- Directed by: Murali Mohan
- Based on: Thavasi (Tamil)
- Produced by: S. Dinesh Gandhi
- Starring: V. Ravichandran Sadha Seetha Hema Choudhary
- Music by: S. A. Rajkumar
- Release date: 27 May 2011;
- Country: India
- Language: Kannada

= Mallikarjuna (film) =

Mallikarjuna is a 2011 Kannada-language action film directed by Murali Mohan and starring V. Ravichandran and Sadha in the lead roles. S. A. Rajkumar has composed the soundtrack and the background score. The film was theatrically released in May 2011. The film is remake of the 2001 Tamil film Thavasi starring Vijaykanth and Soundarya.

==Soundtrack==
S. A. Rajkumar has composed the music for the film.
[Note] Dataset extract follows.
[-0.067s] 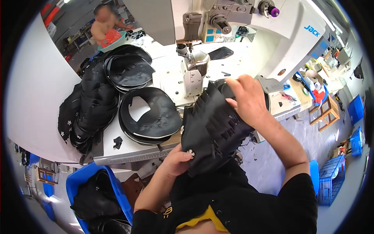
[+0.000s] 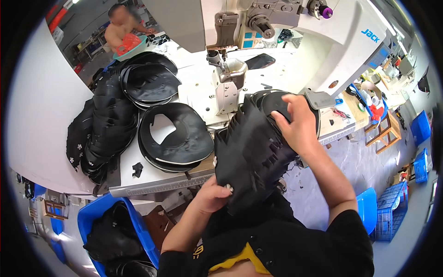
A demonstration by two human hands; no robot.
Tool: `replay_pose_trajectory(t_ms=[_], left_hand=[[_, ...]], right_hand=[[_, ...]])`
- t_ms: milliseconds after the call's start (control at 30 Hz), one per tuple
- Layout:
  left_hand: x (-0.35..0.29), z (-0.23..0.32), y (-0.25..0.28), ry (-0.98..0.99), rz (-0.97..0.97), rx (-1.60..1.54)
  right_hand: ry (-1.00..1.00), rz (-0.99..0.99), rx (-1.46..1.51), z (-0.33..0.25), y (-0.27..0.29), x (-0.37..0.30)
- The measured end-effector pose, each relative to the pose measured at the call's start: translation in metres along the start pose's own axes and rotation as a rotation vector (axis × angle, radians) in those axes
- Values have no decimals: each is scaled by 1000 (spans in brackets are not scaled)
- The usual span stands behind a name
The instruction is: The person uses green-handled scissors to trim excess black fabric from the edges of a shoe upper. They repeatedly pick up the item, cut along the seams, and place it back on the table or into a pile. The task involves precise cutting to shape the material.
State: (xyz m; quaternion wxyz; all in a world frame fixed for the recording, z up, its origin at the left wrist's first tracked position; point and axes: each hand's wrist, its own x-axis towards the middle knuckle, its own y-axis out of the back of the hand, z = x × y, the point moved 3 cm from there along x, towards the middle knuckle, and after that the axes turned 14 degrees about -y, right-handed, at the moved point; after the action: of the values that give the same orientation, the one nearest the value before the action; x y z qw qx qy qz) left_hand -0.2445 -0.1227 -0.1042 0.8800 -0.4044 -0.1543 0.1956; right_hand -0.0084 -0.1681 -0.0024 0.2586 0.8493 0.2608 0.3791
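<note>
A thick stack of black cut fabric pieces (image 2: 251, 154) is held up between both hands in front of my chest. My left hand (image 2: 213, 194) grips its lower edge near small metal studs. My right hand (image 2: 297, 124) clasps the upper right side of the stack. Behind the stack stands a white industrial sewing machine (image 2: 323, 41) with its needle post (image 2: 226, 81) over the white table (image 2: 198, 92).
A black ring-shaped piece pile (image 2: 173, 136) lies left of the post, with more black piles (image 2: 113, 120) further left. A blue bin (image 2: 115, 231) with black pieces sits below the table edge. Another person (image 2: 122, 27) is at the far left; blue crates (image 2: 392, 212) stand at right.
</note>
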Motion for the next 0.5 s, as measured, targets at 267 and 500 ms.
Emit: replay_pose_trajectory(t_ms=[267,500], left_hand=[[2,-10,-12,17,318,-45],[29,-15,-17,-100,189,148]], right_hand=[[-309,-952,743,26,-28,-29],[-137,-874,1133,20,0,-19]])
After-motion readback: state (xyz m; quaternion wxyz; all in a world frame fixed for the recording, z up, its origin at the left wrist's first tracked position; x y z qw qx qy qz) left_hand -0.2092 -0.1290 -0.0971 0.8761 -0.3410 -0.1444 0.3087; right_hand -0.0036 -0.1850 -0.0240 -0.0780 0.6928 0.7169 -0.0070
Rajkumar reused "Katre Poongatre" from Priyamaana Thozhi as "Chanda Oh".

| Song title | Singers |
|---|---|
| "Chanda Oh Chanda" | Karthik, Priya Himesh |
| "Hey Miya Miya" | Tippu, Ramya |
| "Rudram Thrinetram" | S. A. Rajkumar |
| "Shuruvayithe" | Karthik, Rita, Priya Prakash |
| "Olle Janakke Kaala" | S. A. Rajkumar |
| "Pallakki Haaduva" | Rajesh Krishnan, Anuradha Sriram |

== Reception ==
=== Critical response ===

A critic from The Times of India scored the film at 3 out of 5 stars and says "WhileRavichandran as Surya looks smart, his role as Mallikarjuna is less impressive with silly make-up. Sada is okay. Ramesh Bhat impresses. Cinematography by G S V Seetharam and music by S A Rajkumar are average". A critic from The New Indian Express wrote "Music director SA Rajkumar has done a neat job. Cinematographer Seetharam has also worked well behind the camera. It is worth watching if you are capable of coping up with this stale script and meaningless stunt sequences". A critic from Bangalore Mirror wrote  "The story has some stale jokes (remember the original is 10 years old) and even older situations. A lot was expected, but music director SA Rajkumar comes out with average numbers. It is high time filmmakers tried out something different, instead of churning out remakes".